**TASK BRIEF:** Using the data below, return the stretch from the line that contains "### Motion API" through the line that contains "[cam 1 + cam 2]", both included, exactly as it stands and nothing beyond it.

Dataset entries
▬▬▬▬▬▬▬▬▬▬
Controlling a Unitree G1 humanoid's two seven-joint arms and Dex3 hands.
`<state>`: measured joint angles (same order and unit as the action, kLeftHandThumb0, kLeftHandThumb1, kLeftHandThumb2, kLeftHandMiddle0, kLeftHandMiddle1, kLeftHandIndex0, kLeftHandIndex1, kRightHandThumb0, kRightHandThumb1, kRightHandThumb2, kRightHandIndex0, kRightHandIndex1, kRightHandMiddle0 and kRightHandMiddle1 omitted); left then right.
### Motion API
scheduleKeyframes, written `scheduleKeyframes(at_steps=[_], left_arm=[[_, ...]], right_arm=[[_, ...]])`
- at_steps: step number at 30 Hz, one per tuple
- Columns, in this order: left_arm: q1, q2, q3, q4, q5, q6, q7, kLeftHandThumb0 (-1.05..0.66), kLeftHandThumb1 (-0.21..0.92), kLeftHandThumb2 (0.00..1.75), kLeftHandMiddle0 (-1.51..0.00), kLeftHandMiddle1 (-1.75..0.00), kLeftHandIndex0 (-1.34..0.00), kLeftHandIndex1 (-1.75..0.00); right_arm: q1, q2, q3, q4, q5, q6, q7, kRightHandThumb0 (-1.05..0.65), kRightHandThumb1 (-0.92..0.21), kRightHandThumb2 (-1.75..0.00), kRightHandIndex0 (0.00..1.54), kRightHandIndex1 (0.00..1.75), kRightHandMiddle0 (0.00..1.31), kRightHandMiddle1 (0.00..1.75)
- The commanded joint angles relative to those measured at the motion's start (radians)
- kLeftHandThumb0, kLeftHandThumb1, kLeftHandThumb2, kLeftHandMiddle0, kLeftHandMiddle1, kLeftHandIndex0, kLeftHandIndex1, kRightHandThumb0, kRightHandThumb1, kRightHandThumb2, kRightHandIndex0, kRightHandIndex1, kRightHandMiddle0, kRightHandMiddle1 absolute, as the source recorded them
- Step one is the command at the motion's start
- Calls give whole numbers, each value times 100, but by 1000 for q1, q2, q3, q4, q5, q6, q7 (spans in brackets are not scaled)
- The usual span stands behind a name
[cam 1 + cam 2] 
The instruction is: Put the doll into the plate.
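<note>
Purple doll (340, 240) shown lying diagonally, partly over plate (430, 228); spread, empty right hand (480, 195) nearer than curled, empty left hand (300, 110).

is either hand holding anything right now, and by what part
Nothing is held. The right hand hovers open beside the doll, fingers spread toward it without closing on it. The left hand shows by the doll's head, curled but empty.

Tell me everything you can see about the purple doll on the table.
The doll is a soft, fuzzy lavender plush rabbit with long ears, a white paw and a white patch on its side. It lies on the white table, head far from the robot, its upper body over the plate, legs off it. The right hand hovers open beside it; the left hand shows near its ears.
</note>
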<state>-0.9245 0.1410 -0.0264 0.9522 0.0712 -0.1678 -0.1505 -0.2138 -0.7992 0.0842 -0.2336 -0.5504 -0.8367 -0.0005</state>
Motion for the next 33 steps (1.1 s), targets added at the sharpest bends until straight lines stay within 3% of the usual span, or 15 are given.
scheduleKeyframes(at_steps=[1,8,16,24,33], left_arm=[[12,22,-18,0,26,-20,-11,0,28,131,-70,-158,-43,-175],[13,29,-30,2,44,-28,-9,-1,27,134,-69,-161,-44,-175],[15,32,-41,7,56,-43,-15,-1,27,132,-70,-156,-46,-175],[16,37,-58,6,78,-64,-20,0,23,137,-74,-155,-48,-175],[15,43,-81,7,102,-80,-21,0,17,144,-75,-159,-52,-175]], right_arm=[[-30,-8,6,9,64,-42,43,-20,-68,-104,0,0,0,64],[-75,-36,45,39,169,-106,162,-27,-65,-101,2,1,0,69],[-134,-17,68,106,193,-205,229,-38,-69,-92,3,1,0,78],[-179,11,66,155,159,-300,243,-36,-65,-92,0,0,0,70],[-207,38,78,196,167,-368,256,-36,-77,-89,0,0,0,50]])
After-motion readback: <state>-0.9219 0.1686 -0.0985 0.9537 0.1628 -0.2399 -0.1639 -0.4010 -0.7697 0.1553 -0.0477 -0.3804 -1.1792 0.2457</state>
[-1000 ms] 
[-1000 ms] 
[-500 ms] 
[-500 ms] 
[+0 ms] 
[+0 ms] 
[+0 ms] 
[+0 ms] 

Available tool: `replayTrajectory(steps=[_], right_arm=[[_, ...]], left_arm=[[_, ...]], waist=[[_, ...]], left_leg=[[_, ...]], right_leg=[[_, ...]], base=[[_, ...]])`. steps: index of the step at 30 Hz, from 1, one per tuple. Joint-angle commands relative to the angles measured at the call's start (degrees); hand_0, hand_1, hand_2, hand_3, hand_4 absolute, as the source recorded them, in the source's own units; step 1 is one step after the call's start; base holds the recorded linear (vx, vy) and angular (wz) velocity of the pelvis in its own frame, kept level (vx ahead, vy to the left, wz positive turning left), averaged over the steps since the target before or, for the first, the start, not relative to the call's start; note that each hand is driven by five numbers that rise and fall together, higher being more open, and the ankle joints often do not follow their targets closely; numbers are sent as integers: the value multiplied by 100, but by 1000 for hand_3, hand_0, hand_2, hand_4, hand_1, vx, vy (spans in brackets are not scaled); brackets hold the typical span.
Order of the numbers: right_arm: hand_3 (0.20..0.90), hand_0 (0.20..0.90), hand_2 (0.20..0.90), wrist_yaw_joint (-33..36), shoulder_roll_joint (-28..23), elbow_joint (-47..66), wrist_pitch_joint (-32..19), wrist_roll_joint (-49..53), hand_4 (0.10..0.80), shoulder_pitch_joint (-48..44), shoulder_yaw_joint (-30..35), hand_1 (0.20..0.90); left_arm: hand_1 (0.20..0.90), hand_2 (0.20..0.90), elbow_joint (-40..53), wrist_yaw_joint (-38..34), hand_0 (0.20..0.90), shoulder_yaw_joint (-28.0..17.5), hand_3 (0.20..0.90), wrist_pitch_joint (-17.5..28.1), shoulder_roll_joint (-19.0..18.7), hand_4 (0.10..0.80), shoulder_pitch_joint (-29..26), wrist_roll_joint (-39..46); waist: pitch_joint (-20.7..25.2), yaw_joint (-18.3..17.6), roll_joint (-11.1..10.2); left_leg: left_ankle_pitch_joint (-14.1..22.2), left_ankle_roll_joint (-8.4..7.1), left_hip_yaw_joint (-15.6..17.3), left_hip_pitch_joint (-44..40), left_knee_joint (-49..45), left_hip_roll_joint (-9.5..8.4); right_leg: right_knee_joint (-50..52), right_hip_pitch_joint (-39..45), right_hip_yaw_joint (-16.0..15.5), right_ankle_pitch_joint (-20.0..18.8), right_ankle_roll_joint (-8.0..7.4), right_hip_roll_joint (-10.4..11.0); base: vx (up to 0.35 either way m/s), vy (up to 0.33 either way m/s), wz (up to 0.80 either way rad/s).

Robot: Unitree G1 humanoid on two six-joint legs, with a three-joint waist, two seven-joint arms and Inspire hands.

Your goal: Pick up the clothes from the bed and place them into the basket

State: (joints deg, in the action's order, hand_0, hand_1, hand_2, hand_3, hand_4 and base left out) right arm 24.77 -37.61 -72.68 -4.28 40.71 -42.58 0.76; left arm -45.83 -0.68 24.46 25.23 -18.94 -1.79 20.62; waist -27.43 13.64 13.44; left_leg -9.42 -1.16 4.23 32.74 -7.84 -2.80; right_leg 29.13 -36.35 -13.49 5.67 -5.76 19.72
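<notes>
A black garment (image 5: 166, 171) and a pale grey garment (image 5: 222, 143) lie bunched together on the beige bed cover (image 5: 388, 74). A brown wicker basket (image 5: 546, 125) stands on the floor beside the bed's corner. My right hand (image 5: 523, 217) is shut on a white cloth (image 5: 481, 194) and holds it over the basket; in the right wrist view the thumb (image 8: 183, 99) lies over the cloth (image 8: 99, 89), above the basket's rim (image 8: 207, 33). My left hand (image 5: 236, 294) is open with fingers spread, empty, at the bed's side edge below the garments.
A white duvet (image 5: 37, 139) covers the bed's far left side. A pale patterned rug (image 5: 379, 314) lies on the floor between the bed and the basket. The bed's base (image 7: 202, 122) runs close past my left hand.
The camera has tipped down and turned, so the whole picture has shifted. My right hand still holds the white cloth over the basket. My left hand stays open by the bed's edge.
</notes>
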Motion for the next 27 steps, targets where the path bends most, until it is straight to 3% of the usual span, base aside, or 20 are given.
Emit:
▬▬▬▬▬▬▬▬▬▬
**ANSWER SPACE:**
### Motion API
scheduleKeyframes, written `scheduleKeyframes(at_steps=[_], left_arm=[[_, ...]], right_arm=[[_, ...]])`
- at_steps: step number at 30 Hz, one per tuple
- Columns, in this order: left_arm: q1, q2, q3, q4, q5, q6, q7, kLeftHandThumb0 (-1.05..0.66), kLeftHandThumb1 (-0.21..0.92), kLeftHandThumb2 (0.00..1.75), kLeftHandMiddle0 (-1.51..0.00), kLeftHandMiddle1 (-1.75..0.00), kLeftHandIndex0 (-1.34..0.00), kLeftHandIndex1 (-1.75..0.00); right_arm: q1, q2, q3, q4, q5, q6, q7, kRightHandThumb0 (-1.05..0.65), kRightHandThumb1 (-0.92..0.21), kRightHandThumb2 (-1.75..0.00), kRightHandIndex0 (0.00..1.54), kRightHandIndex1 (0.00..1.75), kRightHandMiddle0 (0.00..1.31), kRightHandMiddle1 (0.00..1.75)
- The commanded joint angles relative to those measured at the motion's start (radians)
- kLeftHandThumb0, kLeftHandThumb1, kLeftHandThumb2, kLeftHandMiddle0, kLeftHandMiddle1, kLeftHandIndex0, kLeftHandIndex1, kRightHandThumb0, kRightHandThumb1, kRightHandThumb2, kRightHandIndex0, kRightHandIndex1, kRightHandMiddle0, kRightHandMiddle1 absolute, as the source recorded them
- Step one is the command at the motion's start
- Calls give whole numbers, each value times 100, but by 1000 for q1, q2, q3, q4, q5, q6, q7 (spans in brackets are not scaled)
- The usual span stands behind a name
[cam 1 + cam 2] 

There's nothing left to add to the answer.